The government used other levers of control against the print media. The Supreme Council for National Security, which comprises President Khatami and other top state officials, frequently censors sensitive political news. For example, in May, the council barred the media from reporting on a petition signed by more than 100 reformist members of Parliament calling on Ayatollah Khamenei to stop blocking political reforms.
The Internet, particularly in the form of Web logs, has become an increasingly important forum for journalists, political activists, and intellectuals. Web access in Iran has largely been unregulated, but in 2003, the government followed through on threats made in previous years that it would begin to censor content. In May, the government ordered local Internet services providers to begin filtering pornographic material, as well as certain opposition news sites.
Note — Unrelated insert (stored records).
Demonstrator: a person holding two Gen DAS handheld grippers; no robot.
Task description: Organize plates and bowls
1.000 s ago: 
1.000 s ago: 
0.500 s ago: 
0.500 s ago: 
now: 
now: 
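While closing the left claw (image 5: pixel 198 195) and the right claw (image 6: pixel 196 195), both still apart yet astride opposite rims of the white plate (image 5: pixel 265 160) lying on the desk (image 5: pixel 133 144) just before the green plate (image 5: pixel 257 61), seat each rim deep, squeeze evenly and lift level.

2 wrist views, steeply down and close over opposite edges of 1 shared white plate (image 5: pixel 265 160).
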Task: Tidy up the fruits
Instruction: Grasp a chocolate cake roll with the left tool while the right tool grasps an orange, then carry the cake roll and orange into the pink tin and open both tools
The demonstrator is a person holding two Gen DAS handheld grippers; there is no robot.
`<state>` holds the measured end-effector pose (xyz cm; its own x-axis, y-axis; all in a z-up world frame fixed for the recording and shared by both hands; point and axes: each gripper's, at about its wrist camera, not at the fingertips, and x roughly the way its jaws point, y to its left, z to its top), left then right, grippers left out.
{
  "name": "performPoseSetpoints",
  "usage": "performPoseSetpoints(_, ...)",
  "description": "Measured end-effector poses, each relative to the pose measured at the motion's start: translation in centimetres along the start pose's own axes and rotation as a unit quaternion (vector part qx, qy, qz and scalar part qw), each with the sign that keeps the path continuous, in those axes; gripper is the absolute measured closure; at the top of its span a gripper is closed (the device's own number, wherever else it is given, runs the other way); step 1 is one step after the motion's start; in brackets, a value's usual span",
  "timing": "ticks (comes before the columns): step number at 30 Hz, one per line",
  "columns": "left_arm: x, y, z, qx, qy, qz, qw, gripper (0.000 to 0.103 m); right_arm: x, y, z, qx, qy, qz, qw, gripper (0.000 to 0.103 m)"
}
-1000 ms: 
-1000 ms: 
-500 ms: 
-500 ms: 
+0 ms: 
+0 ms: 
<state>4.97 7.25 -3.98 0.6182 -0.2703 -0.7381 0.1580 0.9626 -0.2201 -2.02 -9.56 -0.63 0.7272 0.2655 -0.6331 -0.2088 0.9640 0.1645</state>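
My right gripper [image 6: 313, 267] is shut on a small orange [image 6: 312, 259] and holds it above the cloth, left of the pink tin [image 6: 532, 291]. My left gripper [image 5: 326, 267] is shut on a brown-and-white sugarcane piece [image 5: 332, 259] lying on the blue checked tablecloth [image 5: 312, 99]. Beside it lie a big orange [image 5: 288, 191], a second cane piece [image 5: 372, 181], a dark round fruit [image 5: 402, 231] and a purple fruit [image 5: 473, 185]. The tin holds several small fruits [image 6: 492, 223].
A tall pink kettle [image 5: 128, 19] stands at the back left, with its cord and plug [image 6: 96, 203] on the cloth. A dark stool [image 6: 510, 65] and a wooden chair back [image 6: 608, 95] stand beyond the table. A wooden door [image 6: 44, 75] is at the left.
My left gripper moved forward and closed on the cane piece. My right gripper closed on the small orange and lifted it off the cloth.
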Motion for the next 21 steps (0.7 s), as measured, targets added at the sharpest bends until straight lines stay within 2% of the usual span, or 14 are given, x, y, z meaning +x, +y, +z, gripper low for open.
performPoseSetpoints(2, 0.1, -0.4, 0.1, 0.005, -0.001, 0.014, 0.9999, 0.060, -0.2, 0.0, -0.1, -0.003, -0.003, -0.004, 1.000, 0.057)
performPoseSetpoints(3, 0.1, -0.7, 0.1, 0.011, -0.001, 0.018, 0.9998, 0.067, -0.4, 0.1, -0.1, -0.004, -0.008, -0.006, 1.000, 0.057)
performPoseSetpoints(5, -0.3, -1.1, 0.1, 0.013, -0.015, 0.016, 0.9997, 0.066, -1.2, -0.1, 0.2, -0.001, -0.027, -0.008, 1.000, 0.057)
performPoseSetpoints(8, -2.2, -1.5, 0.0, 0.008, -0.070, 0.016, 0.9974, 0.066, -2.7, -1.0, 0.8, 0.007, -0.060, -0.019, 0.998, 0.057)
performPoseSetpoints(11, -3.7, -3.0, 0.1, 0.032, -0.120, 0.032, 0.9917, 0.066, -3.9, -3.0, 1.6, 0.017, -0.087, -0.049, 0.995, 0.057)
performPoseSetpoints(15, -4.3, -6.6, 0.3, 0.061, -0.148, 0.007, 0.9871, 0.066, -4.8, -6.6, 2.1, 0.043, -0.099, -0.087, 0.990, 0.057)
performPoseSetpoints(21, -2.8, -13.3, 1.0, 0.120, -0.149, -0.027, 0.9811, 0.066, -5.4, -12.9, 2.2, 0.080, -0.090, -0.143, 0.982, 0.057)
According to local and international press reports, the conservative-controlled Supreme Cultural Revolutionary Council has ordered tens of thousands of sites to be blocked.
Sensitive to the growing influence of the Internet as a platform for political ideas, the government arrested Internet journalist Sina Motallebi on April 20, apparently in response to critical content on his Web site Rooznegar.com. He was released in May.
Iranians have also turned to satellite television as a source of independent news. Local television and radio remain state-owned and under the influence of conservative elements of the regime. Though technically banned, satellite dishes are widespread. The government has accused U.S.-based Iranian satellite news channels of fomenting student demonstrations and political unrest and took measures to jam their broadcasts during 2003. In January, the Council of Guardians, a conservative body that ensures laws conform to Islamic principles, rejected a parliamentary proposal to make limited satellite programming legally available to the public.